Hacker News new | ask | show | jobs
by Xenoamorphous 811 days ago
When I first played with RAG I thought “wow this is so cool”. Now I’m starting to think it’s kinda useless, in the sense that the critical bit is the initial search, and that doesn’t use the LLM power, or at most it’s used to capture the user intent and reformulate the query.

We’re building some “smart search” functionality for some teams and I start to wonder if a traditional search results list (i.e. sans the LLM, or used only to rewrite the user query) with the document chunks wouldn’t be better than blindly taking the top N and feeding them to the LLM to produce some response.

E.g. we have some docs about specific supermarket chains, but the word “supermarket” might not appear at all in them, but the user query might be “show me what we have about supermarkets”. Now the embeddings hopefully will place the word “supermarket” close to, say, “Costco”, but they might also place it closer to “shopping center”, and we might have docs about shopping centers that could rank higher. So we might take the top 5 docs and send them to the LLM, but the docs the user was after might have been in 7th and 9th position, nowhere to be seen by the LLM nor the user.

3 comments

I’ve worked in scaled enterprise search, both with lexical (lucene based, eg elastic search) & semantic search engines (vector retrieval).

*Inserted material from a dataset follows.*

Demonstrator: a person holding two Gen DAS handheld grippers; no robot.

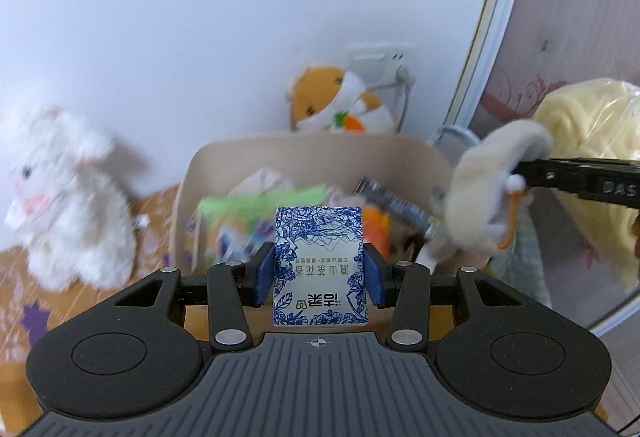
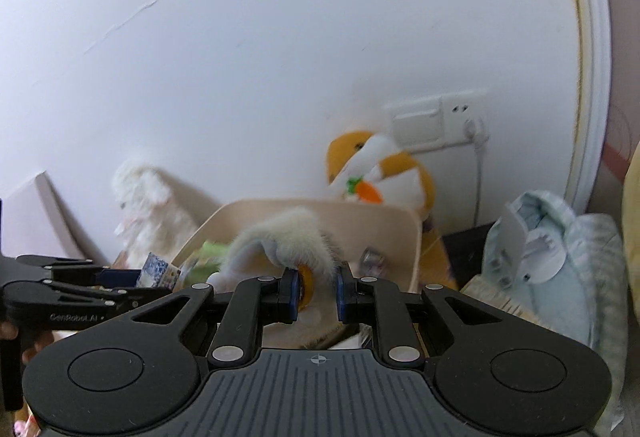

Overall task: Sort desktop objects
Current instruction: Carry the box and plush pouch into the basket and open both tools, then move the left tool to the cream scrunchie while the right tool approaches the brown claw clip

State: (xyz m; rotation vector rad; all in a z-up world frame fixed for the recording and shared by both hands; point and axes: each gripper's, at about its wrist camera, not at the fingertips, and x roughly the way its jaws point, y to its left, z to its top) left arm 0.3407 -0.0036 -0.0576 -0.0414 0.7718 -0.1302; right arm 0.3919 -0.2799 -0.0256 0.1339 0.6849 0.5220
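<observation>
My left gripper [image 1: 319, 269] is shut on a blue-and-white tissue pack [image 1: 320, 265] and holds it just in front of a beige bin [image 1: 320, 149]. The bin holds several mixed items, among them a green packet [image 1: 256, 205]. My right gripper [image 2: 317, 291] is shut on a cream plush toy [image 2: 288, 241] with orange parts, held over the bin's near side [image 2: 412, 237]. In the left wrist view the right gripper [image 1: 516, 173] comes in from the right with the plush [image 1: 488, 189]. In the right wrist view the left gripper [image 2: 132, 281] with the pack [image 2: 154, 269] shows at left.
A white plush rabbit [image 1: 68, 197] sits left of the bin. An orange hamster plush [image 1: 340, 105] leans on the wall behind it, below a wall socket [image 1: 384, 65]. Pale blue cloth [image 2: 560, 257] and a yellow bundle [image 1: 588, 141] lie at right.
</observation>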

Vector retrieval that isn’t contextualized in the domain is usually bad (RAG solutions call this “naive rag” … and make up for it with funky chunking and retrieval ensembles). Training custom retrievers and reranker is often key but quite an effort and still hard to generalize in a domain with broad knowledge.

Lexical based searching provides nice guarantees and deterministic control in results (depending on how you index). Certainly useful here is advanced querying capability. Constructing/enriching queries with transformers is cool.

Reranking is often nice ensemble additions, albeit can be done with smaller models.

> We’re building some “smart search” functionality for some teams and I start to wonder if a traditional search results list (i.e. sans the LLM, or used only ti rewrite the user query) with the document chunks wouldn’t be better than blindly taking the top N and feeding them to the LLM to produce some response.

Yep, it's a pretty common pattern: query -> embeddings -> vector db -> records -> context -> LLM -> result.

Yes that’s basically the RAG pattern, but I’ve edited my comment to elaborate a bit. I’m questioning what the LLM brings to the table vs just showing the search results (a long list not limited by context length) to the user.

The LLM doesn’t even get the full docs most of the time, just chunks. It has a very narrow view so its full power is not used.

Another approach is to take the user query, have the LLM guess the answer and use that guessed answer for the RAG step.